Madrid ha sido el campo de pruebas de todo lo que viene», advierten

Fuentes afines al secretario político del partido señalan que el problema no es la afirmación de Iglesias en sí, sino «el contexto» en que han tenido lugar, «en el que no hay día en que no echen a varios del partido«. Estas mismas fuentes citaban a los últimos ceses de Podemos en la capital como muestra de ello: «Madrid ha sido el campo de pruebas de todo lo que viene», lamentan. Así, denuncian que estas prácticas vuelven a la lógica de «viejos partidos como PCE», en los que «buscan la unidad a costa de aplastar la diferencia, en lugar de una unidad basada en la diversidad».

Desde este sector creen que el partido debe mirar hacia afuera: «Si apelamos a diez millones de personas que no pensarán igual, tendríamos la misma lógica dentro, y sin embargo se aplica hacia dentro es «si gano, te aplasto»; algo que consideran un problema no para la corriente errejonista sino para el partido, puesto que no creen de esa forma «tenga condiciones de posibilidad».

Otras fuentes leían en las declaraciones de Iglesias un paralelismo con el caso de José Manuel López, el portavoz de Podemos en la Asamblea de Madrid que, tras la victoria de Ramón Espinar, ha sido invitado a apartarse de su cargo por parte de la dirección, que planteó la necesidad de su relevo en lo que ha sido visto como un «cese en diferido» que todo apunta a que culminará tras Vistalegre II.

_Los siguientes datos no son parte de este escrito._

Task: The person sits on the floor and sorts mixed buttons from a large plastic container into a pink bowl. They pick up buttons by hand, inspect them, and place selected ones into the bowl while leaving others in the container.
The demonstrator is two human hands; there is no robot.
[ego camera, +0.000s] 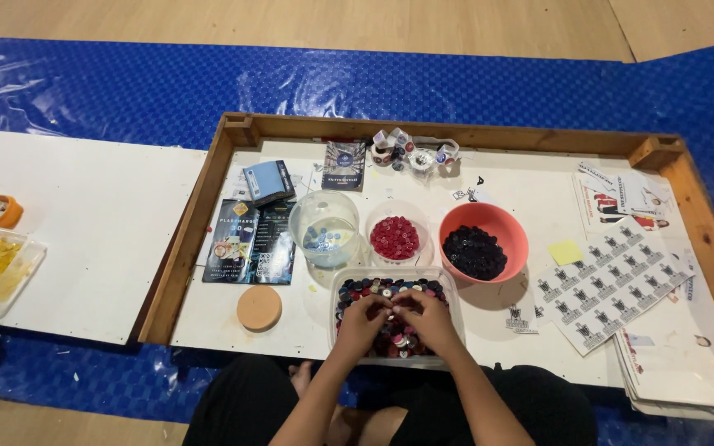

Las reglas de juego de Vistalegre condicionan la partida

Esta declaración de intenciones contrasta con las múltiples ocasiones en que Iglesias ha reconocido los errores del primer  Vistalegre, que favoreció la imposición de una línea única; un error que, han defendido estos días su equipo, quedan corregidos en el sistema de votación DesBorda diseñado por Pablo Echenique, que premia a las alianzas y a las minorías. La consulta por el sistema de votación terminó anoche y, a falta de que los resultados se publiquen mañana, los afines a Iñigo Errejón, que apostaron por votaciones separadas con su campaña Recuperar la Ilusión no se muestran demasiado optimistas ante el resultado, en el que el empuje mediático del secretario general y su equipo podrían decantar la balanza.

También creen que afectan otros factores, según han lamentado varios dirigentes en público y en privado. A pocas horas de que concluyera la votación, la cuenta oficial de Podemos en Twitter lanzó un vídeo muy de Pablo Iglesias en el que animaba a la votación y que más tarde fue difundido por otras cuentas en el marco de su propia campaña. Esto, sumado a la presentación de la propuesta oficialista en la sede central del partido son pasos que, defienden, no apuntan a una «cultura política respetuosa». De ser derrotados en esta primera consulta, los errejonistas reconocen que será difícil dar la batalla de las ideas, ya que las reglas del juego de Iglesias de votación en bloque de documentos y equipos resta posibilidades a Errejón, que apostaba por un nuevo modelo ético y organizativo y que en ningún caso ha planteado disputar la Secretaría General.